▶ _Task to complete_
Please keep to the lines below from the one with "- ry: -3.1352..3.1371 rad" through the one with "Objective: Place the", and restate them word for word, ends included.
--- START ---
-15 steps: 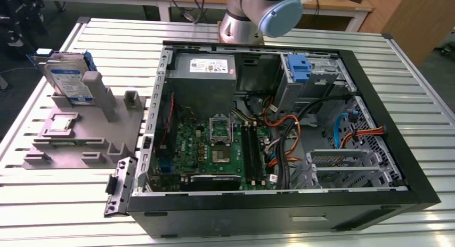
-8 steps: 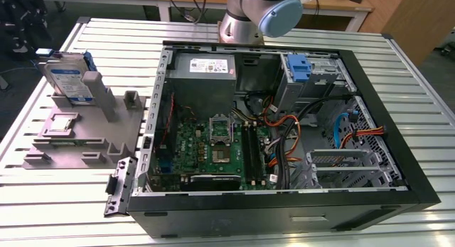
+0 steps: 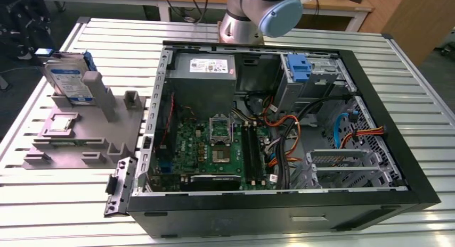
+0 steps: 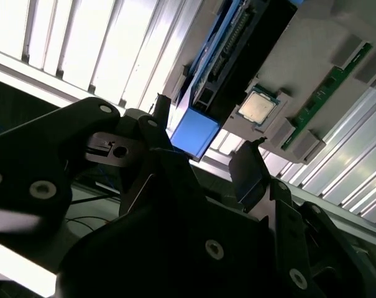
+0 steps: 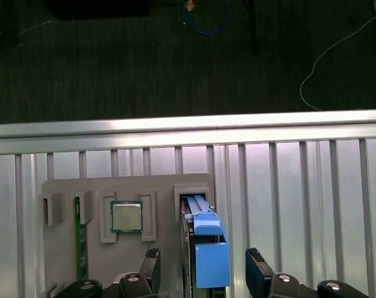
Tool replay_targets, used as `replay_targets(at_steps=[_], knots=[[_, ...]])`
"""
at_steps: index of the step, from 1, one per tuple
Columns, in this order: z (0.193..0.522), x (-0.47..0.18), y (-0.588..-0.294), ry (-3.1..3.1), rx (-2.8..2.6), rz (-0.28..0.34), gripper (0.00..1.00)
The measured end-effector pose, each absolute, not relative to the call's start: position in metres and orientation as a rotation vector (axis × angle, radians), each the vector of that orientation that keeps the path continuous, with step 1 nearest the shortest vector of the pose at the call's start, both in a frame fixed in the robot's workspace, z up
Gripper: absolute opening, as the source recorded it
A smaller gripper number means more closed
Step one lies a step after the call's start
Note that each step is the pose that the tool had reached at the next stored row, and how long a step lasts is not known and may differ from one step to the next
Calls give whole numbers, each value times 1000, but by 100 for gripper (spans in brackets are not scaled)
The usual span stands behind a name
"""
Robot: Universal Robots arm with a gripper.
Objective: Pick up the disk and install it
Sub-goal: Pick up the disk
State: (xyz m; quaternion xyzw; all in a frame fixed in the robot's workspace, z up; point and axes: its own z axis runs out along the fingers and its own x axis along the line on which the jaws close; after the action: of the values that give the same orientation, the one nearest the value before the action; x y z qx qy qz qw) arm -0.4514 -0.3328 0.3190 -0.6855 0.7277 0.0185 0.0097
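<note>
In the first wrist view the gripper (image 5: 203,256) hangs over the disk (image 5: 201,211). Its fingers (image 5: 151,256) are apart, one on either side of the drive's blue-railed edge, and appear to touch nothing. In the exterior view the disk stands on edge in a grey holder (image 3: 78,146) on the table (image 3: 64,204), at about ten o'clock from the open computer case (image 3: 284,204), and is not yet lifted. A processor chip (image 5: 125,216) and a green memory stick (image 5: 81,236) sit in neighbouring slots of the holder.

The likeliest trouble is the grip. The fingers would probably close on the plastic rail rather than metal, which may flex and let the drive tilt or slip. A lift out of line with the slot could jam the disk and drag the holder along. Inside the case, loose cables (image 3: 288,135) lie near the blue bracket (image 3: 299,68) at one o'clock and could snag the drive.
</note>
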Motion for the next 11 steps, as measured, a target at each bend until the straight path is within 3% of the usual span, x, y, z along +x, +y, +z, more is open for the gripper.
replay_targets(at_steps=[11], knots=[[298, -451, -332, 2183, -2235, 62, 65]])
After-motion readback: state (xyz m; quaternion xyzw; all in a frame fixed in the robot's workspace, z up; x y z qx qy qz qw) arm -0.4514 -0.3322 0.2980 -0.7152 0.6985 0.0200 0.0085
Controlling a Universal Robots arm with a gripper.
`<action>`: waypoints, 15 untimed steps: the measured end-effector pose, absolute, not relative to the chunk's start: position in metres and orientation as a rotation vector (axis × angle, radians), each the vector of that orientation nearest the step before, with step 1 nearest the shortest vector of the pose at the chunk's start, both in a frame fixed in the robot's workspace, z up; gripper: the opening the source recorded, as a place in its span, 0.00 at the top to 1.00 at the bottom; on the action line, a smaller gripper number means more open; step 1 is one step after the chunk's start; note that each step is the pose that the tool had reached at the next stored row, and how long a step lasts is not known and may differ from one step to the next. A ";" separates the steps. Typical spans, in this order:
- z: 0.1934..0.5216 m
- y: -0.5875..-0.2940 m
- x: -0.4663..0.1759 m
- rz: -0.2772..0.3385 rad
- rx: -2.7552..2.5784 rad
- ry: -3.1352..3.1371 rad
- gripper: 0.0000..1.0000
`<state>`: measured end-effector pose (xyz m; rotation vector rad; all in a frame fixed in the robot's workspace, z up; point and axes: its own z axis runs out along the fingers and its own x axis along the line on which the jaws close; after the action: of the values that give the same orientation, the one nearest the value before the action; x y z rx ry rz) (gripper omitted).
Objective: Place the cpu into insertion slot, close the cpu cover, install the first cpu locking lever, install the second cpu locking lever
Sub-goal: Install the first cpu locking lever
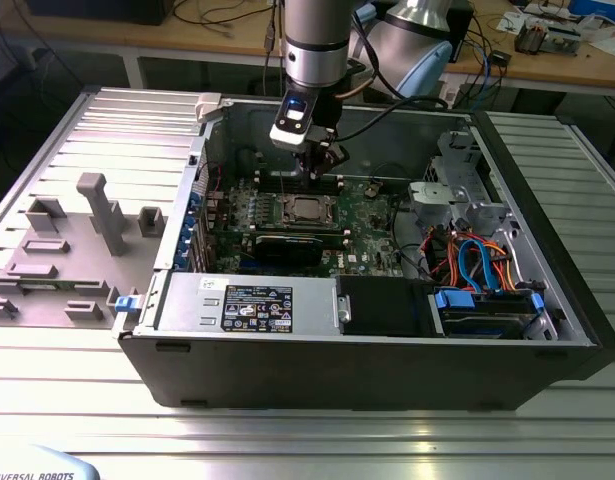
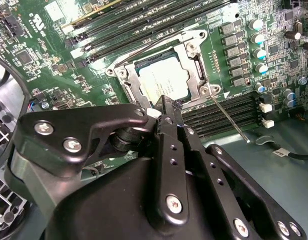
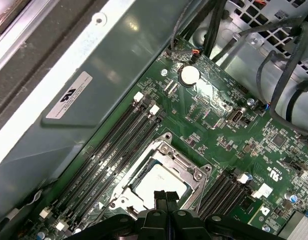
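cpu (image 2: 161, 82): seated, cpu cover (image 2: 196, 65) down
fingers (image 3: 160, 197): pressed together, empty
locking lever (image 2: 229, 119): we'd press steadily, keeping contact

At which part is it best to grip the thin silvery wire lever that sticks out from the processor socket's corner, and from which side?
Take the thin silvery wire lever near its free, bent end, far from its pivot by the square silvery cpu cover. Come from above, probably, closing across the rod: it is thin and straight, and the long black memory slots lie beneath it.
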<state>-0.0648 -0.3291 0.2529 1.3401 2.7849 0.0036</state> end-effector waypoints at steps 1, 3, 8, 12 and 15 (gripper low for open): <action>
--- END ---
▶ _Result of this task_
- ry: -3.1352..3.1371 rad
- gripper: 0.0000..1.0000
`<state>`: measured end-effector pose (xyz m; rotation vector rad; all in a frame fixed in the robot's workspace, z up; point and axes: its own z axis runs out along the fingers and its own x axis along the line on which the jaws close; after the action: of the values that give the same orientation, the one nearest the value before the action; x y z rx ry rz) (gripper omitted).
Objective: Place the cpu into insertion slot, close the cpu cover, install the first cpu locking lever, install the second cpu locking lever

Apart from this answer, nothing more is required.